How are RDSPs Taxed?
Similar to a Registered Education Savings Plan (RESP), contributions to an RDSP are not tax-deductible, and are not taxed upon withdrawal. Not only that, but all monies in the account remain tax-sheltered.
When a disability assistance payment (DAP) is made to the beneficiary from the RDSP, it is taxable in the hands of the beneficiary and is added to their income in the year that the payment was received.
The DAP does not include account contributions, rather it’s comprised of any amount that was rolled over, any eligible grants or bonds, and any investment income that was earned.
I should note that while the payments are added to a beneficiaries income for taxation purposes, the amount is not used when the government is calculating a number of benefits, including the GST credit and the Canada Child Benefit (CCB).
Available RDSP Grants and Bonds
Tax-sheltered growth is not the only reason for eligible Canadians to take advantage of the registered disability savings plan. The government provides additional support by offering both a grant and a bond to beneficiaries of an RDSP. Let’s take a closer look at these two incentives.
Canada Disability Savings Grant (CDSG)
The Canada Disability Savings Grant will match as much as 300% of the contribution into an RDSP, with a lifetime grant of up to $70,000. To be eligible for the CDSG, you must be eligible for the Disability Tax Credit and under 49 years of age.

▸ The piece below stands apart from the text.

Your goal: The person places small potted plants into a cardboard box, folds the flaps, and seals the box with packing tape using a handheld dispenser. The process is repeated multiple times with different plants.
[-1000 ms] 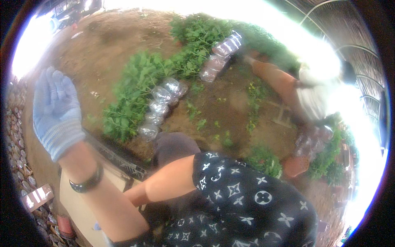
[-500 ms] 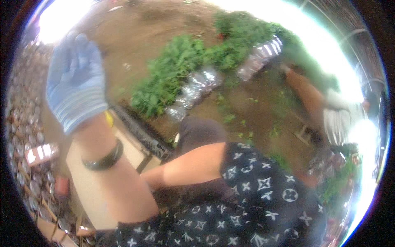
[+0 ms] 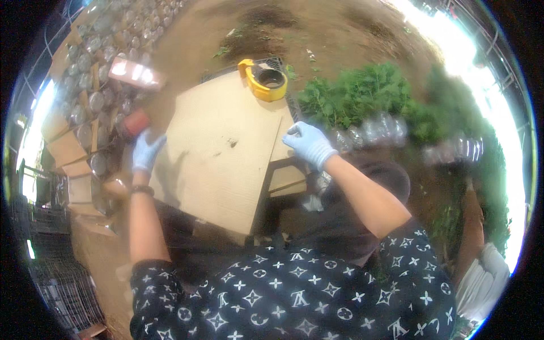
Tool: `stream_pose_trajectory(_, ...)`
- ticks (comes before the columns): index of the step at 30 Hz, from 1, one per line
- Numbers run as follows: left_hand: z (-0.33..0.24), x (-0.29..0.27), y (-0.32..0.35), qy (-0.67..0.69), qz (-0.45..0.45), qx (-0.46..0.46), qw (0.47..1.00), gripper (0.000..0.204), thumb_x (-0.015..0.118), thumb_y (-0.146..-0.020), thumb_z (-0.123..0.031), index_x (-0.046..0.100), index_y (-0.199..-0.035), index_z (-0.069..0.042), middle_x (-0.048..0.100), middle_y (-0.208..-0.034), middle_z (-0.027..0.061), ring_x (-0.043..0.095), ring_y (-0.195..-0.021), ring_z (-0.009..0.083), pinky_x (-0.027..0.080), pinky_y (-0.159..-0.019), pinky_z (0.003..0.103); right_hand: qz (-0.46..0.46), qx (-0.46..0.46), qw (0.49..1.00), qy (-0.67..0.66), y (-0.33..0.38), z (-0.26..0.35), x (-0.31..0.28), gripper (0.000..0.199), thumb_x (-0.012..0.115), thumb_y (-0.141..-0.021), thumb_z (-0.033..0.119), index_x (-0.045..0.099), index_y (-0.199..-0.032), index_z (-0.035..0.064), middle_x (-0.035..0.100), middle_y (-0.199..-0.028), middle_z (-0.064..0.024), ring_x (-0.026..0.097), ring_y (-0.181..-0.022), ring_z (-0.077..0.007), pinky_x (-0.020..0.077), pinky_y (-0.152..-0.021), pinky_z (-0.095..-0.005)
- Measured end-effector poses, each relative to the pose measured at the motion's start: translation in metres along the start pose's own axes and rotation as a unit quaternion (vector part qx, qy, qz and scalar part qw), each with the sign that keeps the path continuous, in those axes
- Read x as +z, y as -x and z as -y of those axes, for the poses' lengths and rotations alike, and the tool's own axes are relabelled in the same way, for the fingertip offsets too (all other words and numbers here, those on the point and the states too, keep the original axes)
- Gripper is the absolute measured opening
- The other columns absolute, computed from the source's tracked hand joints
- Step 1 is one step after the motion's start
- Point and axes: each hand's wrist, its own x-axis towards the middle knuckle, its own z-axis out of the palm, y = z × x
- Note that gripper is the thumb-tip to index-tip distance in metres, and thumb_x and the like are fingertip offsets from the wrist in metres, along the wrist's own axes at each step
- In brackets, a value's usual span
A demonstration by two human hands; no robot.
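Observation:
A flat sheet of tan cardboard (image 3: 218, 136) lies before me on a low stand, with small dark marks near its middle. Beside its left edge is my left hand (image 3: 148, 152) in a pale blue glove, open, thumb apart from the fingers. My right hand (image 3: 310, 144), gloved the same way, is closed at the sheet's right edge with fingertips pinched together; whatever they hold is too small to make out. Beyond both hands, a yellow tape dispenser (image 3: 271, 93) rests at the far end of the cardboard.
Rows of clear-wrapped bundles (image 3: 96, 102) with cardboard pieces fill the left side. A red block (image 3: 136, 122) lies near my left hand. Leafy green plants (image 3: 362, 93) and clear plastic-wrapped bundles (image 3: 379, 130) lie at right. Another person's arm (image 3: 472, 218) reaches in at the lower right.
The view has swung left, bringing the cardboard to the middle. My left hand, raised with its palm showing, has come down beside the sheet. My right hand has come into sight.

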Motion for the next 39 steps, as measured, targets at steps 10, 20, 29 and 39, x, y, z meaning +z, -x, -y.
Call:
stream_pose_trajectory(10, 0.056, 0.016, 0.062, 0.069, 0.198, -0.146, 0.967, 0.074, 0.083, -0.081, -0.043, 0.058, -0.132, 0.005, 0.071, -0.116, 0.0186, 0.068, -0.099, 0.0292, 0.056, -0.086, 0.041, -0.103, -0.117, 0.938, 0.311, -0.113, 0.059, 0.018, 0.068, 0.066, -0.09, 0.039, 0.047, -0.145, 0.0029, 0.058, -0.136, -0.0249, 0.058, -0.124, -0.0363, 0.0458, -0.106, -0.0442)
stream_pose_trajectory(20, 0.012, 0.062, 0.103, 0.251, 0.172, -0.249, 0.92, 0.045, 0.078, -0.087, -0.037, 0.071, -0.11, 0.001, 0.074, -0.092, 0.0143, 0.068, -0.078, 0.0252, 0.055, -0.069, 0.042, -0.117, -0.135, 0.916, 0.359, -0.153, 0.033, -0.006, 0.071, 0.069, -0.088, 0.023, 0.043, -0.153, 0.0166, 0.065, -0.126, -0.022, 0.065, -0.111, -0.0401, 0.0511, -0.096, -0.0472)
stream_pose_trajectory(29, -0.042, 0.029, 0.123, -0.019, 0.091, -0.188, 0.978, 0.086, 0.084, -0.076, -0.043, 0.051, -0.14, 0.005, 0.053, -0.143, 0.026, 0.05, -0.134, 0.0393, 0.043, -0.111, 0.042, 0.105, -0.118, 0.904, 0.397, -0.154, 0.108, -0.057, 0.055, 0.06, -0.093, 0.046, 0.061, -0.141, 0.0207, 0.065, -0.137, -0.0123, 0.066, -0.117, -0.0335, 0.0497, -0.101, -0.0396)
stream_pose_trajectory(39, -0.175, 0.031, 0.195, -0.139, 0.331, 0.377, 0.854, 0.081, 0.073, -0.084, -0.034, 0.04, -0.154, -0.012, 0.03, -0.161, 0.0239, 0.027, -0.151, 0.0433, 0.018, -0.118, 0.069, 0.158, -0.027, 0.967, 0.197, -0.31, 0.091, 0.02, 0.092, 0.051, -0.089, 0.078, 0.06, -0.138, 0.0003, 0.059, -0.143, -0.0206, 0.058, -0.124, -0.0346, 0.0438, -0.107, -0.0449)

If the family income is less than $93,208 then the beneficiary will receive 300% matched on the first $500 contributed and 200% on the next $1,000. So if the beneficiary’s family were to contribute $1,500 a year then the government would include a grant of $3,500 that same year. A beneficiary with a family income above $93,208 can receive a 100% match on the first $1,000.
Canada Disability Savings Bond (CDSB)
The Canada Disability Savings Bond is an additional deposit available from the government for those with a family income of less than $46,605. Other than the low-income considerations, the CDSB has the same requirements as the Canada Disability Savings Grant.

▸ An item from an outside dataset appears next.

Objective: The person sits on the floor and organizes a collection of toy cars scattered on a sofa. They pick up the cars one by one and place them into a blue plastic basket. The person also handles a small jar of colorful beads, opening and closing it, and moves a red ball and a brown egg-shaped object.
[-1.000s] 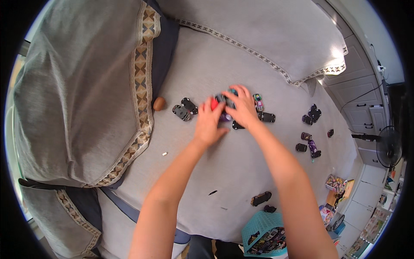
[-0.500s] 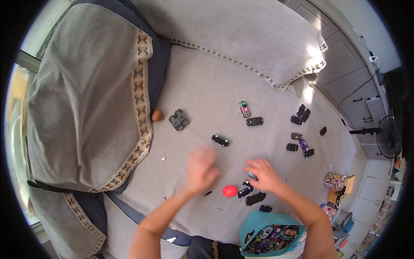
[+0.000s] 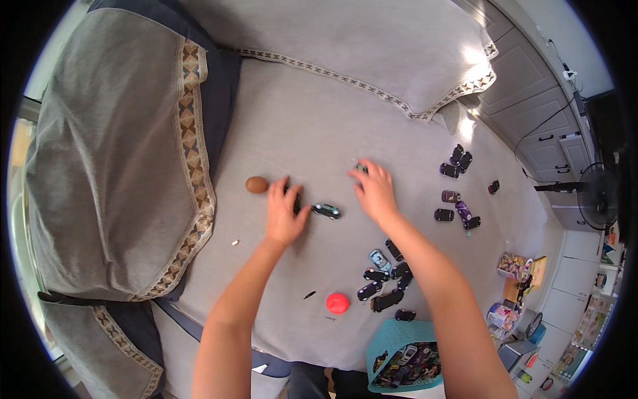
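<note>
My left hand (image 3: 286, 218) has its fingers curved around a dark toy vehicle (image 3: 294, 199), mostly hidden beneath them. Just left of the fingers lies a brown egg-shaped object (image 3: 256, 185); to the right is a dark toy car (image 3: 327, 211) with pale parts. Farther right, my right hand (image 3: 376, 195) bends its fingers over a small toy car (image 3: 361, 167), only part of which shows at the fingertips. Nearer me, a light blue toy car (image 3: 379, 259) lies among several black ones (image 3: 387, 300), with a round red object (image 3: 337, 303) left of them.
A turquoise basket (image 3: 385, 332) of toy cars stands at the near edge. Several more cars, one of them purple (image 3: 464, 211), lie at the right. A grey cushion (image 3: 126, 153) borders the left side. A black fan (image 3: 597, 201) stands beyond the right edge.
Both hands have moved farther away from me, the left onto the dark toy vehicle, the right onto a car. The vehicle and the egg-shaped object have shifted right, away from the cushion.
</note>
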`<state>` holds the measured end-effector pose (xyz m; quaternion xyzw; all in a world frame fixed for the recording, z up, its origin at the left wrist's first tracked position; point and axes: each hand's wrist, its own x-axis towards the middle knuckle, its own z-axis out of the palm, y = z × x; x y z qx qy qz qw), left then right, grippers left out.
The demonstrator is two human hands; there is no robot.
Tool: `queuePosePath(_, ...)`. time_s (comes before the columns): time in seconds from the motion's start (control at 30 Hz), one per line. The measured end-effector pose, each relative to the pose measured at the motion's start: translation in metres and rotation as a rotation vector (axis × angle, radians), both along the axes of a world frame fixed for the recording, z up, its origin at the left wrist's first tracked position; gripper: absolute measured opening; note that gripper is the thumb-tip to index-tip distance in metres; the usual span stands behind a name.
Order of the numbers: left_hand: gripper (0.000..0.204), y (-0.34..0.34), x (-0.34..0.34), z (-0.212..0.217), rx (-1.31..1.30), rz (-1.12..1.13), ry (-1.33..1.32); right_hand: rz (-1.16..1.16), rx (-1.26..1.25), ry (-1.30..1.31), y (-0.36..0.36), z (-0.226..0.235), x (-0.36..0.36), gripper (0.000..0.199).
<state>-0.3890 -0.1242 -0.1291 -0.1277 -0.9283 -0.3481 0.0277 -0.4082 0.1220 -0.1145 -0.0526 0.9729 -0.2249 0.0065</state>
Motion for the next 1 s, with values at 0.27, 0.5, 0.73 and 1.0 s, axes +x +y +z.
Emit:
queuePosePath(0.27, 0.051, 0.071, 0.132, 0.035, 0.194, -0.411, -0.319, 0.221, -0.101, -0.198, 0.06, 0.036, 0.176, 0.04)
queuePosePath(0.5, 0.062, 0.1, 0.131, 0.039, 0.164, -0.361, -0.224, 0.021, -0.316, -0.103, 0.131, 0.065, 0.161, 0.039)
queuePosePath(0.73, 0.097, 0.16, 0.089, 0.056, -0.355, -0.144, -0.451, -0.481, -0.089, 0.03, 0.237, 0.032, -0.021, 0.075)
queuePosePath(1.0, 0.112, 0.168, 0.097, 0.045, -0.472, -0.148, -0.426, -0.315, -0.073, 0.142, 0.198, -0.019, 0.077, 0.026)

Family incomes of less than $30,450 are eligible for the full annual bond amount of $1,000, with a total lifetime limit of $20,000. The bond reduces as incomes increase. For example, for family incomes between $30,450 and $46,650, beneficiaries receive a percentage of the $1000 bond, based on a formula defined in the Canada Disability Savings Act.
Unused grant and bond amounts (up to 10 years worth) can be carried forward to future years, providing the beneficiary met the other requirements in those years and is under the age of 49.
RDSP Features & Benefits at a Glance
Now that we’ve taken a detailed look at the registered disability savings plan, here’s a list of some of the main features you’ll want to remember:
- Tax-sheltered savings account for eligible disabled Canadians
- Lifetime contribution limit of $200,000
- Contributions can be made until age 59
- Available Canada Disability Savings Grant (CDSG), up to 300% match
- Canada Disability Savings Bond (CDSB) available, up to $1000 per year
- Disability Assistance Payments (DAP) taxable in the hands of the beneficiary
- RRSP funds can be rolled over from a deceased parent or grandparent
- Anyone can contribute – family members, friends.
- Contributions are not taxed upon withdrawal
- The beneficiary must begin receiving payments at age 60
- RDSPs are available at all major Canadian Banks
Where can I Open an RDSP?
RDSPs are available through all of the major banks in Canada. Keep in mind, however, that a beneficiary can only hold one RDSP account at any given time. If the planholder wishes to change financial institutions, they can choose to transfer the RDSP to another bank at any time.
If you know someone who collects the Disability Tax Credit but may not be aware of the Registered Disability Savings Plan, please let them or their family members know about this great tax-sheltered investment plan.